Text-to-Speech Resource
Text-to-speech technology (TTS) is the process of parsing a text stream into pronounceable phonemes to synthesize human speech. The phonetic alphabet is derived from studio recordings of the sounds; the TTS engine uses specialized algorithms to combine these sounds into human-discernible words and phrases. Some vendors choose to implement the TTS engine through firmware on a speech card. Others choose to use a host-based solution so that high throughput can be achieved and different engines can be more seamlessly integrated into the platform.
A TTS playback request is received at one of the TTS channels, and the text is streamed into a buffer on this channel. The buffering allows a continuous stream to be played in the case of long prompts. As the stream is processed into its phonetic representation, it is then presented to the end user through the telephony resource. Bargein, the capability for the user to interrupt the playing of a prompt through either dual-tone multifrequency (DTMF) input or spoken input, plays an important role at this point. The goal of an efficient bargein scheme is to minimize the time between when the end user requests that the prompt cease playing and the system actually stops the prompt. Bargein times on the order of a few hundred milliseconds are not uncommon.

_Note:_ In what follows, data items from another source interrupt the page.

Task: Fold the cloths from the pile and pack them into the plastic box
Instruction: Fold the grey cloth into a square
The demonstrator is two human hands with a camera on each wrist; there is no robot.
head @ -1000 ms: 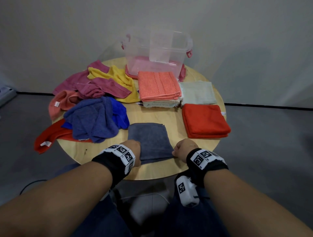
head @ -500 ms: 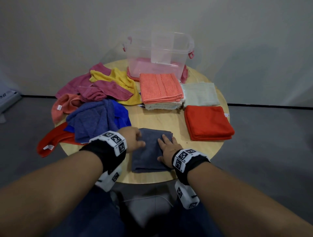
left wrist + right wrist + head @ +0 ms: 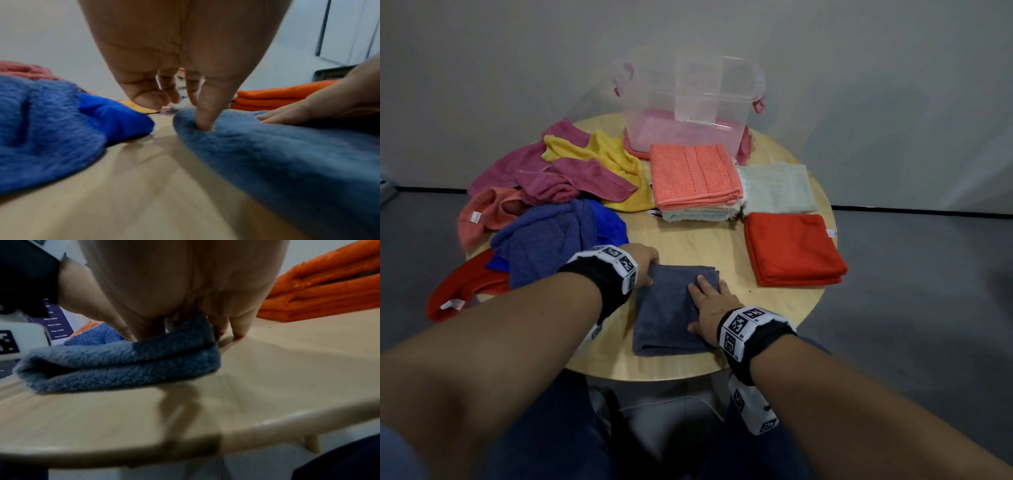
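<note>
The grey cloth (image 3: pixel 671 308) lies folded on the table (image 3: pixel 688 246), at the near edge, well short of the box (image 3: pixel 688 102) at the far edge. The right hand (image 3: pixel 714 310) lies flat on the cloth's right half, fingers straight and pressing, holding nothing. The left hand (image 3: pixel 645 262) is at the cloth's far-left corner — the left wrist view shows one finger pushed down into the nap, the others loosely curled clear of it, gripping nothing.

The cloth looks soft, thick and light; it should slump and spring open if lifted by one corner. Better to take it by the folded edge with both hands — or slide a palm beneath. The pile (image 3: pixel 544 219) sits left of the cloth, folded stacks between it and the box.
</note>
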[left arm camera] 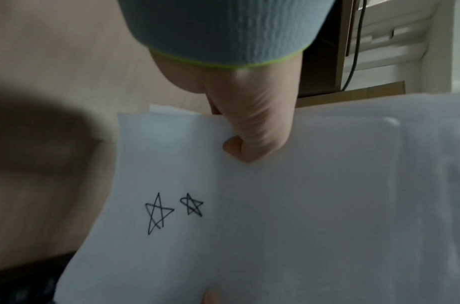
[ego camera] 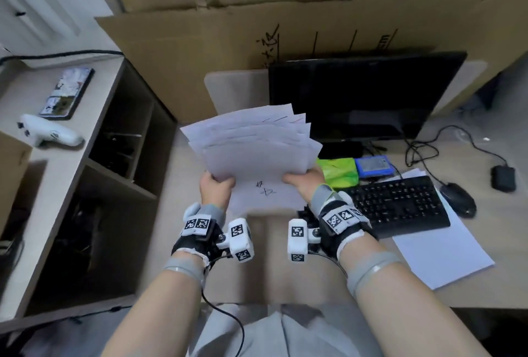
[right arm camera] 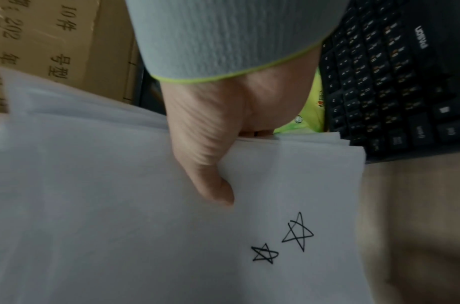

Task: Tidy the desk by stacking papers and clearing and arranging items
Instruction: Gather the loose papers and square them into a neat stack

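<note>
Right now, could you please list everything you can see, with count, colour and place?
papers: several, white, fanned, held above desk
stars: two, black, on top sheet
sheet: one or more, white, under keyboard
keyboard: one, black, desk right
mouse: one, black, right of keyboard
monitor: one, black, desk back
bag: one, green, before monitor
device: one, blue, beside bag
boxes: several, brown, behind
shelf: one, beige, left
left hand: grips papers
right hand: grips papers

hands (ego camera: 260, 185) gripping fanned papers (ego camera: 254, 145), apparently above desk (ego camera: 428, 293)
</note>
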A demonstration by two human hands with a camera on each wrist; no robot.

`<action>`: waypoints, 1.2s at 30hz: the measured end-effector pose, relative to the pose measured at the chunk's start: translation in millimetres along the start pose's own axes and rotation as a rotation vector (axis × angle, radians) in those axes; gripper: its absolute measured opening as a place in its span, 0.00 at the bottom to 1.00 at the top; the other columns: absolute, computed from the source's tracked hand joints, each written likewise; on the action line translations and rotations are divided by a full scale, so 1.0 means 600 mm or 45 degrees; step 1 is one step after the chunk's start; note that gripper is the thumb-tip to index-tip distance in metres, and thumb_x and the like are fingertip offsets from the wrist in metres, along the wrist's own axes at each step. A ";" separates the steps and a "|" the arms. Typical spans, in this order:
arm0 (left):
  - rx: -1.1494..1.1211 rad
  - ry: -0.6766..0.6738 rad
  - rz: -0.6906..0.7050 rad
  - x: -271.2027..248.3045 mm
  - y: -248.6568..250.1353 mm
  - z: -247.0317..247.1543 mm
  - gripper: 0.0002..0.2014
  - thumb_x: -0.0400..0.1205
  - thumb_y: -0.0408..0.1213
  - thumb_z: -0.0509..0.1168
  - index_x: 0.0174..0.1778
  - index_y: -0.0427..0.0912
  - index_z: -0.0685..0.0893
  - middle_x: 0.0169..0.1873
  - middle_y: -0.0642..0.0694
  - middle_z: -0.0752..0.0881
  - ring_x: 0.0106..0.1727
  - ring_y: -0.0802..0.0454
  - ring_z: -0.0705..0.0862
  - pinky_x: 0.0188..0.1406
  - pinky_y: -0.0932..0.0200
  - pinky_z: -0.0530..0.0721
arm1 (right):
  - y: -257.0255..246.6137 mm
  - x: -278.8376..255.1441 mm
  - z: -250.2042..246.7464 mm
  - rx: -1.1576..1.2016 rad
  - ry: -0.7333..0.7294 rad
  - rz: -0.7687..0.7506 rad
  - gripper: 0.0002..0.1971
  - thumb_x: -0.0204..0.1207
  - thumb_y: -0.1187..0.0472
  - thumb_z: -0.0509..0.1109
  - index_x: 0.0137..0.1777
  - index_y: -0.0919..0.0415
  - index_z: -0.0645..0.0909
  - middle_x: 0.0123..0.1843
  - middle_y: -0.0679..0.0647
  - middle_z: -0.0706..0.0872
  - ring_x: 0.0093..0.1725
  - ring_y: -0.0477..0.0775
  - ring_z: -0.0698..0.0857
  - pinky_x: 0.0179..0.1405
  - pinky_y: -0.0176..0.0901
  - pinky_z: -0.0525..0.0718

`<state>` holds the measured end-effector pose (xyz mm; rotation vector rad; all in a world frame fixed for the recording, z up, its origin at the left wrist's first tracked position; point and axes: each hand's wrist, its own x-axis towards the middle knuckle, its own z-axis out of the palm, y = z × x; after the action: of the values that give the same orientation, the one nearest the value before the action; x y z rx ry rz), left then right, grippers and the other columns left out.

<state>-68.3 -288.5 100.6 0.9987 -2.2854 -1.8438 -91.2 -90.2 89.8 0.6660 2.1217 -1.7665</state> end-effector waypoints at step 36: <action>-0.102 -0.180 -0.171 0.016 -0.053 -0.012 0.05 0.74 0.27 0.69 0.41 0.40 0.82 0.31 0.51 0.81 0.36 0.48 0.77 0.32 0.61 0.74 | 0.014 -0.070 -0.003 -0.128 0.070 0.049 0.13 0.72 0.60 0.79 0.56 0.61 0.87 0.51 0.56 0.90 0.48 0.56 0.89 0.52 0.49 0.88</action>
<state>-58.5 -302.2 71.2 1.0677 -2.2483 -2.1050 -51.1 -94.0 104.1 0.7312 2.2028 -1.6271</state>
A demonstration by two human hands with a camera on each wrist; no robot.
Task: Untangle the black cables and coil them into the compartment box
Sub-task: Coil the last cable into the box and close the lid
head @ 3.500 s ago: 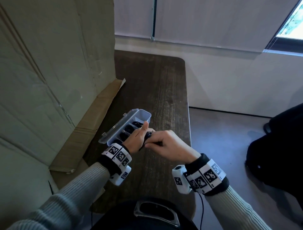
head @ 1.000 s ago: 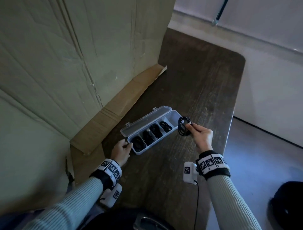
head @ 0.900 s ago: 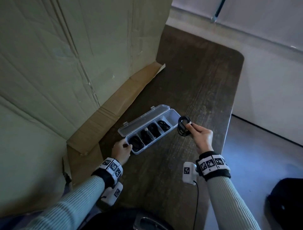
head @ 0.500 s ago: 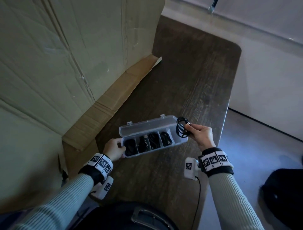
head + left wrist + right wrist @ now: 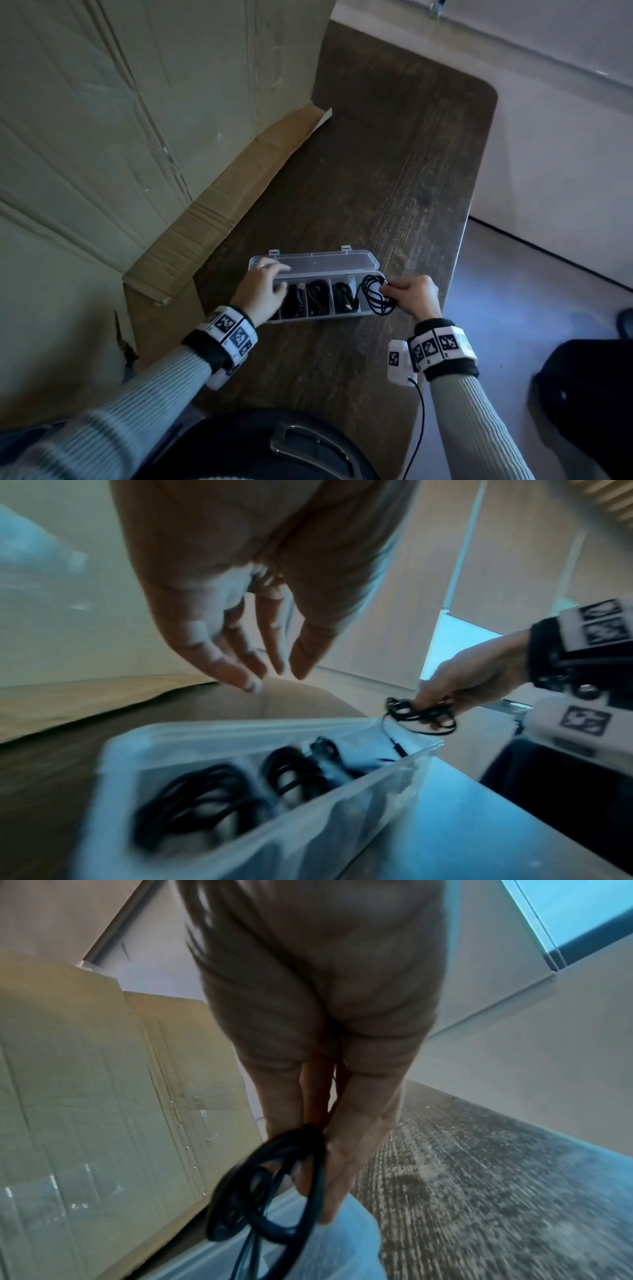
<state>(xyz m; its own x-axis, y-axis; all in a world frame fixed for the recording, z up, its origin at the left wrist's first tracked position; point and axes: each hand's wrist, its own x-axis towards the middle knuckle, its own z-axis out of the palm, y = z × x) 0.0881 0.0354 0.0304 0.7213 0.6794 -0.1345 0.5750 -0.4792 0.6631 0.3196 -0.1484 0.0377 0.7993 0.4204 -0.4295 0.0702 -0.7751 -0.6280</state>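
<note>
A clear plastic compartment box (image 5: 318, 317) lies on the dark wooden table (image 5: 394, 171) with its lid (image 5: 325, 263) folded open at the back. Coiled black cables (image 5: 317, 298) fill three middle compartments, also seen blurred in the left wrist view (image 5: 198, 791). My right hand (image 5: 390, 291) pinches another coiled black cable (image 5: 373, 298) over the box's right-end compartment; the coil (image 5: 270, 1231) hangs from thumb and fingers. My left hand (image 5: 274, 274) hovers over the box's left end with straight, relaxed fingers (image 5: 236, 669), holding nothing. The leftmost compartment is hidden under it.
A large cardboard box (image 5: 137, 137) stands along the table's left side, its flap (image 5: 222, 212) lying on the tabletop. The table's right edge runs close beside my right hand. A black bag (image 5: 589, 394) sits on the floor at right.
The compartment box has been drawn nearer and turned square to me. My left hand has let go of its end and risen over it. My right hand has brought the coil over the right-end compartment.
</note>
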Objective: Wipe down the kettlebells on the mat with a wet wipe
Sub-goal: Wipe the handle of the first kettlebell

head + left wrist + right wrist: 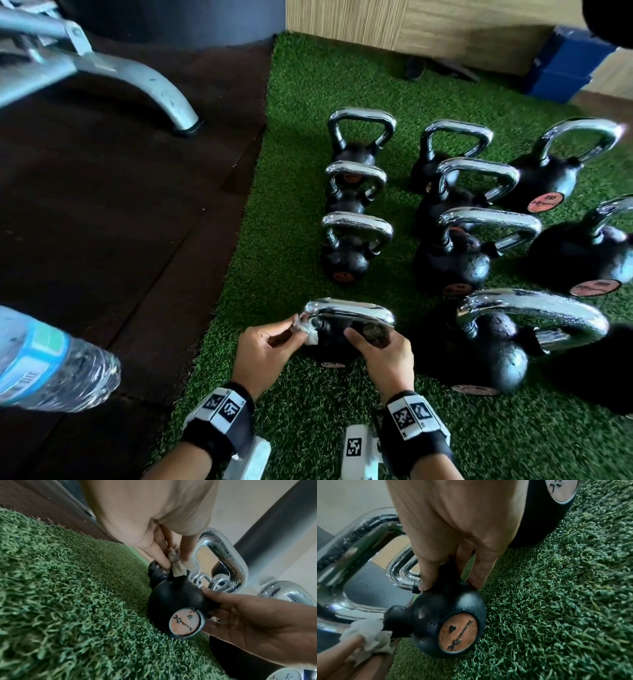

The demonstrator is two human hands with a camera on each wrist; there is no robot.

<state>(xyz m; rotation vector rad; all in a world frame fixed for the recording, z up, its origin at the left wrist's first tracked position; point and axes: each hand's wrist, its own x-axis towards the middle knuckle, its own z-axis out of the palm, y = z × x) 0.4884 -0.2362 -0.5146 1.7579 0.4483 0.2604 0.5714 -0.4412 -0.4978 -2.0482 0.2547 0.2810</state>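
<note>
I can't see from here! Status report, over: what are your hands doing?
Left hand pinches wet wipe at handle base. Right hand steadies small kettlebell. Bigger kettlebell close beside, not blocking.

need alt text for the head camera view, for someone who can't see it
Seen from above, a left hand presses a crumpled wet wipe against the nearest small black kettlebell while the right hand grips the other side of it on green artificial turf. More chrome-handled kettlebells stand in rows beyond, and a plastic water bottle sits at the left edge.
</note>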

Because most voice portal architectures support DTMF through the telephony resource, passing the TTS output through this interface easily lends itself to the support of an efficient bargein mechanism. However, supporting spoken bargein in most cases will be less efficient than the DTMF bargein. Spoken bargein requires an active ASR resource to be bound to the same port as the TTS resource. Binding to the same port allows utterances to be "immediately" recognized as the prompt is being played. When the utterances have been validated as valid utterances, the speech processor can be instructed to halt the prompt.
Just as the capability to bargein is an important quality-of-service determinant for voice portal services, the quality of the TTS prompts a user hears contributes a large factor in quantifying their user experience with a voice portal application. The prompts can be long or short, but if they sound unpleasant, the service provider runs the risk of losing that customer.
Design Considerations
When you're working with TTS, keep the following design considerations in mind:
TTS playback quality varies widely across vendors; hence, you should request from the voice portal host TTS output samples of all languages for which your application will be deployed. As discussed earlier, the quality that end users hear affects their overall experience with the VoiceXML application.
The quality of the TTS can be fine-tuned through vendor proprietary speech and/or text controls. However, due to the abstraction afforded by VoiceXML, there is no one-to-one mapping between all the controls that would make the TTS output most acceptable to end users. Therefore, the voice portal vendor should have the capability to add proprietary extensions to their implementation of the VoiceXML interpreter.
Certain applications, such as email readers, will require a text preprocessor to properly format text prior to sending it to the TTS resource. When you design such an application, you should investigate whether this capability can be added to the voice portal under consideration.
There should be no application "limit" on the length of the string passed to the TTS resource. Testing may be needed to determine whether the VoiceXML engine vendor can handle unusually large prompts such as those found in newsreader applications.
Bargein support, whether DTMF or spoken, should be given high consideration when choosing a platform. Users expect bargein response times of a few hundred milliseconds or less.